TASK BRIEF ▸ All lines in the data that hold the word "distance" need copying.
■ ■ ■ ■ ■
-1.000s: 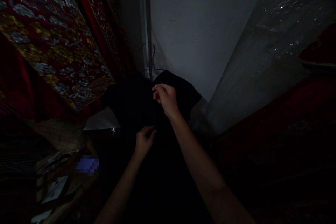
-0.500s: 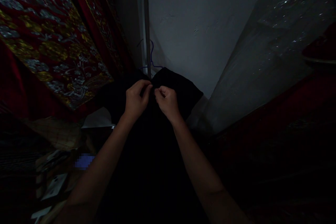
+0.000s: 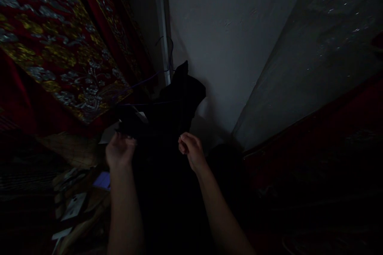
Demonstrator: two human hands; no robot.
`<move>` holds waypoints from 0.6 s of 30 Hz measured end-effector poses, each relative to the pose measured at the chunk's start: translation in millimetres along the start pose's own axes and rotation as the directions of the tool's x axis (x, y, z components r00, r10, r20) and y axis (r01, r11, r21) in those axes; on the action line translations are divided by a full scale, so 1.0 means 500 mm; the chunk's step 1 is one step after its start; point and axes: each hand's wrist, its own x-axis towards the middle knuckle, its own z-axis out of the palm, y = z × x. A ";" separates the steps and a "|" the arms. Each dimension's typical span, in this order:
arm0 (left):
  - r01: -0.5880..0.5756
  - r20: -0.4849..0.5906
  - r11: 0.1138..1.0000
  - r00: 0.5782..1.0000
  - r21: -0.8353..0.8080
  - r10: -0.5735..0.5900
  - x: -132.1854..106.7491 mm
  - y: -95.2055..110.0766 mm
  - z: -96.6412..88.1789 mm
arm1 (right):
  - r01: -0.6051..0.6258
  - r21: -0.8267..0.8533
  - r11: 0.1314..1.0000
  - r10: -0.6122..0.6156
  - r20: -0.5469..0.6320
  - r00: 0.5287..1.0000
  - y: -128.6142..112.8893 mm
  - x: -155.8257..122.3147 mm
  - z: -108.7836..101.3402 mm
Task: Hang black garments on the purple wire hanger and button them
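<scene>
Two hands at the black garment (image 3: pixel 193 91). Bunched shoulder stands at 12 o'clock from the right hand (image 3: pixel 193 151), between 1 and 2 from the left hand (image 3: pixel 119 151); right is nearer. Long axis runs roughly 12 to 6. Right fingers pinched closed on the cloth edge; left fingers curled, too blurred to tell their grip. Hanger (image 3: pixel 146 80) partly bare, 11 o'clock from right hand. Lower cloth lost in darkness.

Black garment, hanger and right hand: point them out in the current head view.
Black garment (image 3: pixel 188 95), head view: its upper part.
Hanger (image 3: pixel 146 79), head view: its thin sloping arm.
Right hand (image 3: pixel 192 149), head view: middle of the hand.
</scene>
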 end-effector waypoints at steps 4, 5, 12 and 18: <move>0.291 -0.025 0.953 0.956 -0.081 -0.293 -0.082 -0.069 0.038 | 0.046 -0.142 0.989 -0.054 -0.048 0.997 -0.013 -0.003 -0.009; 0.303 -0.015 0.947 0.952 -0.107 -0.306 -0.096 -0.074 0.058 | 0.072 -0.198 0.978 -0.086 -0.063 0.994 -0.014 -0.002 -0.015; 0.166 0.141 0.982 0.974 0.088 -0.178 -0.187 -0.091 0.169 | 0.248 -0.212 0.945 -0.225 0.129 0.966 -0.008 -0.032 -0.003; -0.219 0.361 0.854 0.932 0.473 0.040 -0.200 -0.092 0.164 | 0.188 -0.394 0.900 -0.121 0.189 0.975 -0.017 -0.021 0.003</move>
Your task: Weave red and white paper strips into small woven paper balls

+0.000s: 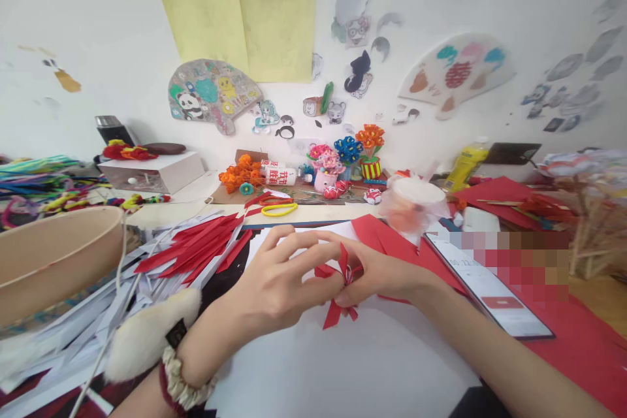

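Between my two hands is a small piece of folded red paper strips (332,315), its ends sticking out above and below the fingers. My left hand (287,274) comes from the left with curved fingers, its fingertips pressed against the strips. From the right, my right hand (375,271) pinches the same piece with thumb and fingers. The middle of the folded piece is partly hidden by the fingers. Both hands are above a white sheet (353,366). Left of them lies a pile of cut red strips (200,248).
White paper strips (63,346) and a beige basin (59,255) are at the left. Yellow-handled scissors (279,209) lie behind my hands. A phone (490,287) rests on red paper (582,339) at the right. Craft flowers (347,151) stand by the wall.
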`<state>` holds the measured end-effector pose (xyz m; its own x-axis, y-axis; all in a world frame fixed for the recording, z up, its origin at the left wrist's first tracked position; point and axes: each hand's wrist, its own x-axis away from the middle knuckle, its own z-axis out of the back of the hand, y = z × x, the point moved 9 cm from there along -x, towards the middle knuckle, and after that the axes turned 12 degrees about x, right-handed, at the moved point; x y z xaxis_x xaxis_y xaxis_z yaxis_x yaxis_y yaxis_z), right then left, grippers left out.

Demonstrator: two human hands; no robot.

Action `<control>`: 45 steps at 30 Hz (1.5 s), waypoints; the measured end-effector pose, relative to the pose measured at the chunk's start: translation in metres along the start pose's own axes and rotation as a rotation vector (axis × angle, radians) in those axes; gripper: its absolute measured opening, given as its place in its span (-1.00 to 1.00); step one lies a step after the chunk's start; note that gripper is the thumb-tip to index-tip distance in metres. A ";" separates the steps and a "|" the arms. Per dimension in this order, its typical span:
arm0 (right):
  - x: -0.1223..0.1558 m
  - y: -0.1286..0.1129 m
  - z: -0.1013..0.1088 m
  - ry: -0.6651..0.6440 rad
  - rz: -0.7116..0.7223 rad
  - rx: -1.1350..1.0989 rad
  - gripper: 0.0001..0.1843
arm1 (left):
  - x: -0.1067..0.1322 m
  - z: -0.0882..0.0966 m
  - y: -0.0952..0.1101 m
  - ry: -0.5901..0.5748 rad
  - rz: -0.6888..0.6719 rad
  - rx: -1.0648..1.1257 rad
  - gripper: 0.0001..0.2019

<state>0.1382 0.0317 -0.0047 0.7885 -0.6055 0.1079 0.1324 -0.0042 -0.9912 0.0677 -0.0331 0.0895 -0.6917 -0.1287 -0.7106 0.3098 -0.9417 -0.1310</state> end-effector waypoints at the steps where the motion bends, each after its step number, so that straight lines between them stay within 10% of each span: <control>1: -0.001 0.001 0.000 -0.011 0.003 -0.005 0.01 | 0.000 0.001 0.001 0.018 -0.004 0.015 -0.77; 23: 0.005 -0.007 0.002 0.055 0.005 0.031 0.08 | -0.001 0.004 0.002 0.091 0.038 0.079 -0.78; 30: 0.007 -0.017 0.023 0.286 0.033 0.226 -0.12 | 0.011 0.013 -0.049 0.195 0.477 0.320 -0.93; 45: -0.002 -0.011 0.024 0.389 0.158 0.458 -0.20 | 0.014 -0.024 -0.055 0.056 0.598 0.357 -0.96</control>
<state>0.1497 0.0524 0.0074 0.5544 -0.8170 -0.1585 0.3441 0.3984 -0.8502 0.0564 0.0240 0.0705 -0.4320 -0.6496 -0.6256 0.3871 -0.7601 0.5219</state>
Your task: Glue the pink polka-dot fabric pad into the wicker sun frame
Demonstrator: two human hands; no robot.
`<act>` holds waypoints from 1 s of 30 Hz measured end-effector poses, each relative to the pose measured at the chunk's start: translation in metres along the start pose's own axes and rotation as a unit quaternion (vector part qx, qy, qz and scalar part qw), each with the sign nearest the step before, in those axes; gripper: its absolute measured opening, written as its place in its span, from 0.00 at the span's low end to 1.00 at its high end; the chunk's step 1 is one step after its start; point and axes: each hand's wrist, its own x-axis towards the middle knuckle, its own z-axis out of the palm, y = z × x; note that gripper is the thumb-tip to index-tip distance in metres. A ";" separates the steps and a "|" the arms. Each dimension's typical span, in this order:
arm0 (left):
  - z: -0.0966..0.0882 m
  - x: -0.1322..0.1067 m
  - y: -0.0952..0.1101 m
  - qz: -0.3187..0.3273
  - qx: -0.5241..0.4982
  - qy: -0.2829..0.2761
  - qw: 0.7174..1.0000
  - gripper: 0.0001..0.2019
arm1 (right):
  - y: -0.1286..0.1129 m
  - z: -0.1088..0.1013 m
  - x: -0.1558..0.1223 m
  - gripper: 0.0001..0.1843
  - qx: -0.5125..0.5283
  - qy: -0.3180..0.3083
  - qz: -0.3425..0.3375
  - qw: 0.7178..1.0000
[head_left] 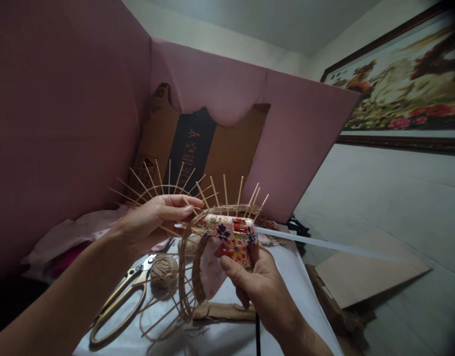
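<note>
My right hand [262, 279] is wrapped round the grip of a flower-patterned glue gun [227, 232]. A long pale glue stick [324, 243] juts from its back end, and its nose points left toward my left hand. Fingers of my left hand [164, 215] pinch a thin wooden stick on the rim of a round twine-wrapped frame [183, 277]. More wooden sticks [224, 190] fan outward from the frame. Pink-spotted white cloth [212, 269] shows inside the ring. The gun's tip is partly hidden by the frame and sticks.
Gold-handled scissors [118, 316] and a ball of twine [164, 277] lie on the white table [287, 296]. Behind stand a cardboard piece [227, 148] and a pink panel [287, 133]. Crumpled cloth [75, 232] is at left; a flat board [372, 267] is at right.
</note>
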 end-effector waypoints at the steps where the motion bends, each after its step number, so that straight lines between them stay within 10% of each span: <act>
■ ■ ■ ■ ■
RESPONSE ▸
Action `<control>`: 45 steps at 30 Hz (1.5 s), waypoints; the measured end-effector pose, relative to the pose measured at the chunk's start: translation in metres along the start pose's own axes and rotation as a rotation vector (axis × angle, radians) in those axes; gripper: its absolute measured opening, given as its place in its span (-1.00 to 1.00); step one lies a step after the chunk's start; note that gripper is the thumb-tip to index-tip distance in metres. A ";" separates the steps and a "|" the arms. Per dimension in this order, its typical span:
`<act>` holds waypoints from 1 s of 30 Hz measured end-effector poses, each relative to the pose measured at the chunk's start: translation in metres along the start pose's own axes and rotation as a unit quaternion (vector part qx, qy, qz and scalar part qw), each with the sign nearest the step before, in those axes; gripper: its absolute measured opening, written as its place in its span, from 0.00 at the span's low end to 1.00 at its high end; the chunk's step 1 is one step after its start; point and axes: each hand's wrist, its own x-axis towards the middle knuckle, its own z-axis out of the palm, y = z × x; note that gripper is the thumb-tip to index-tip distance in metres. A ";" separates the steps and a "|" the arms. Each dimension's typical span, in this order:

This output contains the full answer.